Went to work/(my job is awesome) and I met with a writer who I have a weekly appointment with at the center, which i love because she cares a lot, and is such a sweetheart. Then Curriculum Club with an awesome group of Cultivating Voice lovers.

Woah. Then I skipped out for an hour and went to the Academic Fair -- my last one ever :(
(until i am a teacher at Evergreen that is)
Anywho, met some dope folks who are faculty and teaching sweet and current stuff. but now i can't decided between about 500 class. so that's good.
I went to one table about the Lights Out class and that teacher is awesome, and he basically said "I won't be teaching the class from the front of the room... all our learning is going to be collaborative and experimental. oh, and all our work might fail."
OKAY. sounds good...
then at another table I was transported into an alternative universe (one with a dark, artsy, New York feel) talking to this visiting faculty guy and his friend (who are twins in secret i think). their Academic Adviser-friend came over to chat about whatever, and looked at my list of classes and she was like "take this and this" (Senior Seminar and Lights Out). Artsy New York guy was like "whats that?" and she was like "its basically about how to survive the fucking apocalypse!" and in my head I thanked jesus and was like "bah! i love Evergreen!"

then i talked to people at other tables... like for the class i've been tryin to take for 4 years, and kinda sorta maybe lost interest in it, but i dunno. and also a class Civic Intelligence and Collective Action. Sounds bomb. its gonna be about Occupy and Co-ops (as far as I'm concerned at the moment, in this mindset). Those faculty had a lot to say and just kept talking even though I was due to be back in the center, so when i broke free i ran from the CRC to upper campus and made it just in time for my appointment. did my thang, left the center, and booked it back to the CRC for an hour of climbing, which turned into an hour and a half cause it was... epic.
first of all, when i got there Ty said he had a present for me. it was a card which said "May the odds be ever in your favor" and inside it was was a brass/bronze? replica of the Mockingjay pin from Hunger Games... WHAT? I flipped out and kinda jumped all over the place and then was pumped to climb. They named Eric's V5 (aka my project of three weeks that I bousta finish) "Smashing Tip" to... uhh... taunt/motivate me and make me laugh i guess. I the next couple moves on it which i'd been struggling with. yea, it felt amazing.

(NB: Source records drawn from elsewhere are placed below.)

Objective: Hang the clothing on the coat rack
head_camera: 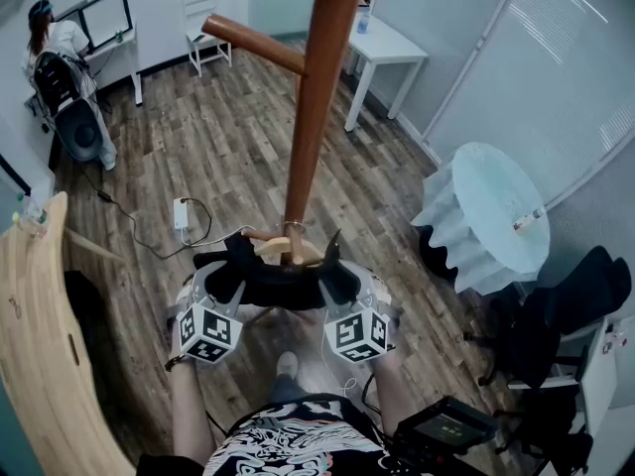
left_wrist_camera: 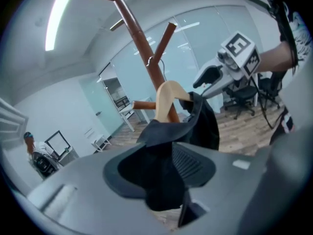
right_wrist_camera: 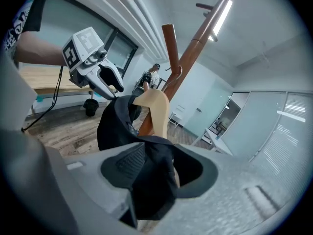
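A black garment [head_camera: 283, 284] hangs on a pale wooden hanger [head_camera: 281, 247] right in front of the brown wooden coat rack pole [head_camera: 316, 97]. My left gripper [head_camera: 230, 271] is shut on the garment's left shoulder and my right gripper [head_camera: 337, 274] is shut on its right shoulder. In the left gripper view black cloth [left_wrist_camera: 164, 175] fills the jaws below the hanger [left_wrist_camera: 165, 99] and the rack [left_wrist_camera: 142, 40]. The right gripper view shows the same cloth [right_wrist_camera: 151, 180] in the jaws, the hanger [right_wrist_camera: 157, 112] and the rack [right_wrist_camera: 193, 53] behind. A rack peg [head_camera: 253, 43] sticks out to the left.
A curved wooden panel [head_camera: 35, 345] stands at the left. A pale round table [head_camera: 493, 211] and a black office chair [head_camera: 561, 310] are at the right. A white desk [head_camera: 382, 53] is behind. A person [head_camera: 50, 43] sits at a far desk. A power strip [head_camera: 182, 216] lies on the floor.
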A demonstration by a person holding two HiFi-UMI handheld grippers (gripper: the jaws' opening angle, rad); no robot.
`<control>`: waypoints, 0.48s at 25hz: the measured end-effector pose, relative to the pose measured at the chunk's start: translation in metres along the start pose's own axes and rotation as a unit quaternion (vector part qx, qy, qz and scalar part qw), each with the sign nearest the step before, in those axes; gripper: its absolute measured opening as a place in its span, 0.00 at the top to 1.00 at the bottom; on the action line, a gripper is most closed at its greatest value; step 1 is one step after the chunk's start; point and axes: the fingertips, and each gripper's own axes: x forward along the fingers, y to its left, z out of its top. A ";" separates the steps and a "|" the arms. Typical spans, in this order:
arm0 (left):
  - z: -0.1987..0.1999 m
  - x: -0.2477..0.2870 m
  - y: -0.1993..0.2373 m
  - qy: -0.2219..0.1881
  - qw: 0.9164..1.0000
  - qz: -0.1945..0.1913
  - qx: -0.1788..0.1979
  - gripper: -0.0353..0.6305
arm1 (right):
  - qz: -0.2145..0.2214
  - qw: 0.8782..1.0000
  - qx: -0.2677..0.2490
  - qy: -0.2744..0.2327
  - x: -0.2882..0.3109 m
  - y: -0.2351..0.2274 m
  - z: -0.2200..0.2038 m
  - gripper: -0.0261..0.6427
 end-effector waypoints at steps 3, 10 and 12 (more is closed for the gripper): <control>0.008 -0.007 -0.011 -0.029 0.999 -0.008 -0.035 0.73 | 0.006 1.000 0.006 0.000 -0.007 0.009 -0.001 0.68; 0.028 -0.048 -0.013 -0.133 0.970 -0.007 -0.202 0.96 | -0.042 0.997 0.033 -0.053 -0.049 0.018 0.018 0.96; 0.023 -0.058 -0.016 -0.145 0.959 0.003 -0.245 0.96 | -0.046 0.995 0.068 -0.065 -0.061 0.021 0.017 0.96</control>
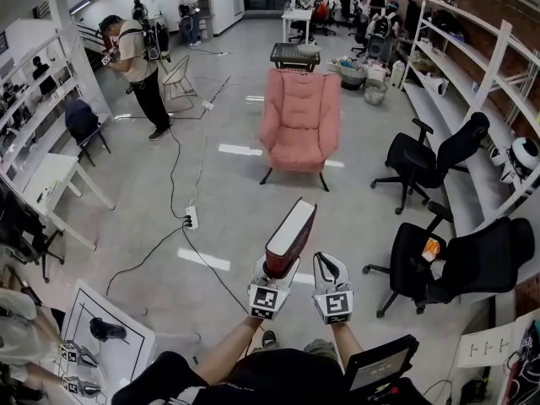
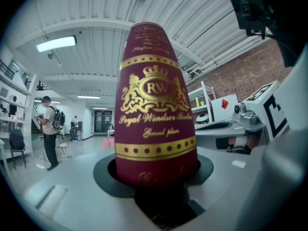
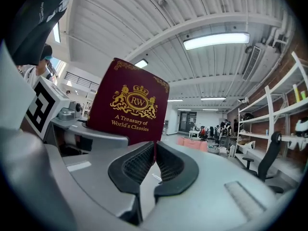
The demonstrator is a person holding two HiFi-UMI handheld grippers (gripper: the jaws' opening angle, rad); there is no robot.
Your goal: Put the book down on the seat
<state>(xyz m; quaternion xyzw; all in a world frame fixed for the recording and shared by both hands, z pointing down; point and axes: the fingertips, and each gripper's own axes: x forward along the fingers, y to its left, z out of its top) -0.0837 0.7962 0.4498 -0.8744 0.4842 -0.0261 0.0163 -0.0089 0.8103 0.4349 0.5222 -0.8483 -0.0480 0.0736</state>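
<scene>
A thick dark red book [image 1: 291, 234] with gold print stands upright in my left gripper [image 1: 277, 268], which is shut on its lower end. In the left gripper view its spine [image 2: 156, 105] fills the middle, seated between the jaws of that gripper [image 2: 156, 174]. My right gripper [image 1: 327, 261] is just right of the book, shut with nothing in it; in its own view the pads of the right gripper [image 3: 155, 154] meet and the book's cover [image 3: 130, 100] shows at the left. The pink armchair [image 1: 301, 121] stands ahead across the floor, its seat bare.
Two black office chairs [image 1: 430, 159] [image 1: 456, 264] stand at the right by white shelving [image 1: 481, 83]. A power strip with cables [image 1: 192, 218] lies on the floor at the left. A person [image 1: 139, 66] stands at the far left. A white table [image 1: 51, 184] is at the left.
</scene>
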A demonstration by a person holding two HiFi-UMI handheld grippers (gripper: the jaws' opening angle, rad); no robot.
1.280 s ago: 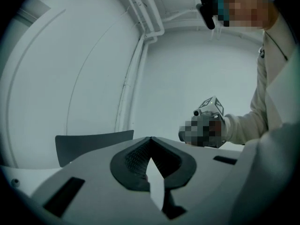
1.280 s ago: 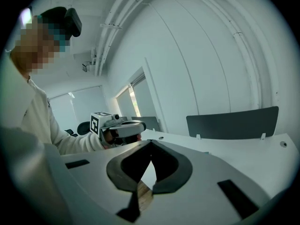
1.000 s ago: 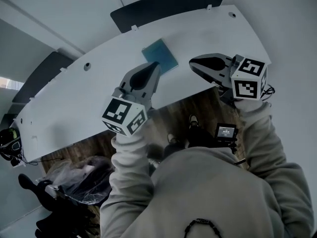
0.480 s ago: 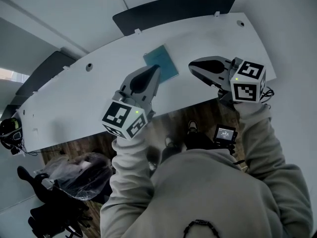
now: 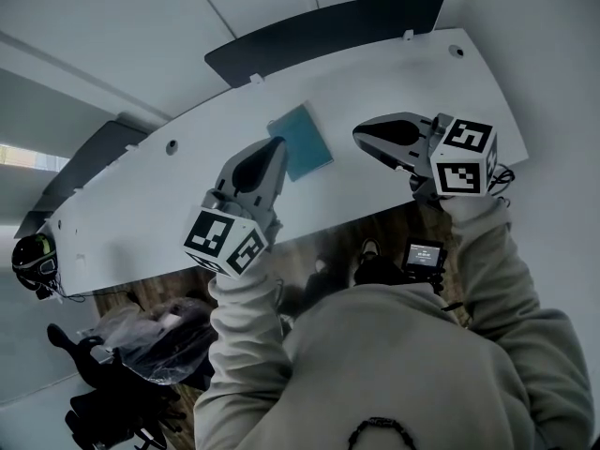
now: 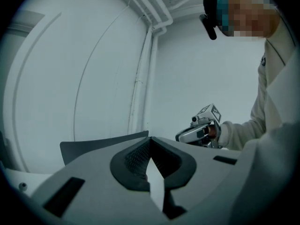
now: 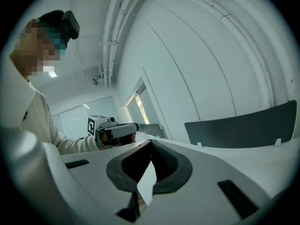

finally i pulled myself away from climbing to go downstairs to the Evergreen Dance Coop freewave. basically it was just a giant PENDULUM DANCE PARTY YO. and i was totally high from it afterwards so i went to look at the moon and wait for Cam.
the moon and the trees scene was like my vision i had when i was crying the other night from my breakdown. it was superbonita and cool.

Cam and I had an amazing snack dinner (snacks being quinoa, carrots, broccoli, hummus, apples, peanut butter, and oreos). we had a great convo about classes, and then he played guitar for a bit. lovelyly.

that's the end of the outline i wrote for this blog last night while listening to Cam play, so that's all folks!

... until TODAY, when i went back into the climbing gym determined to "smash some tip" so to speak.

and I DID IT!
all but the last move...the ear... but that's waiting for another day i guess.
in any case, its the hardest route I've ever done, and I got the second half (minus the ear) and then, when i was fresher and tried it again I put it all together (minus the ear). i was up there, so hyper aware and just coursing with adrenaline because it was pretty bad-ass, if i do say so myself.

and now... after a whole day of successfully blowing off my homework, i shower and sleep.